▶ _Brief_
A complete transcription of the material, exact in every line, is what is wanted.

☆ ☆ ☆

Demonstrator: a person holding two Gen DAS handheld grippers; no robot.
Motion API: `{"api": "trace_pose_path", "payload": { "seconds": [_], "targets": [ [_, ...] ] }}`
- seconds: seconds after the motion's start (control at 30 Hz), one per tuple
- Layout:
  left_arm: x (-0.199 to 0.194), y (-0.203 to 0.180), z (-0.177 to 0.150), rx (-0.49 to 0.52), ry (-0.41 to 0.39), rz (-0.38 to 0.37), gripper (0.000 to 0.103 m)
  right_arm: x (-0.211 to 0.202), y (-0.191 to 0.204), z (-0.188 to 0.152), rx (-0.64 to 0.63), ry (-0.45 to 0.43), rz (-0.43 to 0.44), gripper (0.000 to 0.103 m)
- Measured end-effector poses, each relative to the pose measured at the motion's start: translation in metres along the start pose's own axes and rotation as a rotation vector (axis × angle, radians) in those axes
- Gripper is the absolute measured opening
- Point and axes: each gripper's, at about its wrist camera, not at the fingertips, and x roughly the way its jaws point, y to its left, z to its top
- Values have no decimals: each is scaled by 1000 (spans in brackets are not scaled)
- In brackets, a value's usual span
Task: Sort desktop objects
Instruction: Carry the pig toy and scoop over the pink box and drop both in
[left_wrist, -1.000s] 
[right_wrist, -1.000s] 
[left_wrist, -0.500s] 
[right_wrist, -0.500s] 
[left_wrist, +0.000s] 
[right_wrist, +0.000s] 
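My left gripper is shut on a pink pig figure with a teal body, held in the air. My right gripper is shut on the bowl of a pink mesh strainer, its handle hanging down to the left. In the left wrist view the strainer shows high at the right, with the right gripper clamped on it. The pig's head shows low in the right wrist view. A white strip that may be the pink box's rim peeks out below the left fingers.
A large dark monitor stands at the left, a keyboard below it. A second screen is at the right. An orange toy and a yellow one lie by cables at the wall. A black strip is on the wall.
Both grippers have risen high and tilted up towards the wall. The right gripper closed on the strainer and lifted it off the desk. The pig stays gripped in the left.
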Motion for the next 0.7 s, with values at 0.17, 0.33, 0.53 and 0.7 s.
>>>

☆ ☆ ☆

▶ _Exercise response_
Demonstrator: a person holding two Gen DAS handheld grippers; no robot.
Motion API: `{"api": "trace_pose_path", "payload": { "seconds": [_], "targets": [ [_, ...] ] }}`
- seconds: seconds after the motion's start (control at 30 Hz), one per tuple
- Layout:
  left_arm: x (-0.199 to 0.194), y (-0.203 to 0.180), z (-0.177 to 0.150), rx (-0.49 to 0.52), ry (-0.41 to 0.39), rz (-0.38 to 0.37), gripper (0.000 to 0.103 m)
  right_arm: x (-0.211 to 0.202), y (-0.191 to 0.204), z (-0.188 to 0.152), rx (-0.64 to 0.63), ry (-0.45 to 0.43), rz (-0.43 to 0.44), gripper (0.000 to 0.103 m)
- Measured end-effector poses, each relative to the pose measured at the motion's start: translation in metres along the start pose's own axes and rotation as a rotation vector (axis × angle, radians) in those axes
- Gripper is the absolute measured opening
- Point and axes: each gripper's, at about its wrist camera, not at the fingertips, and x roughly the way its jaws point, y to its left, z to its top
- Values have no decimals: each is scaled by 1000 (spans in brackets are not scaled)
- In brackets, a value's usual span
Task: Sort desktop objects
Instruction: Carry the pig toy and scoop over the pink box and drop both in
[left_wrist, -1.000s] 
[right_wrist, -1.000s] 
[left_wrist, -0.500s] 
[right_wrist, -0.500s] 
[left_wrist, +0.000s] 
[right_wrist, +0.000s] 
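My left gripper is shut on a pink pig figure with a teal body, held in the air. My right gripper is shut on the bowl of a pink mesh strainer, its handle hanging down to the left. In the left wrist view the strainer shows high at the right, with the right gripper clamped on it. The pig's head shows low in the right wrist view. A white strip that may be the pink box's rim peeks out below the left fingers.
A large dark monitor stands at the left, a keyboard below it. A second screen is at the right. An orange toy and a yellow one lie by cables at the wall. A black strip is on the wall.
Both grippers have risen high and tilted up towards the wall. The right gripper closed on the strainer and lifted it off the desk. The pig stays gripped in the left.
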Motion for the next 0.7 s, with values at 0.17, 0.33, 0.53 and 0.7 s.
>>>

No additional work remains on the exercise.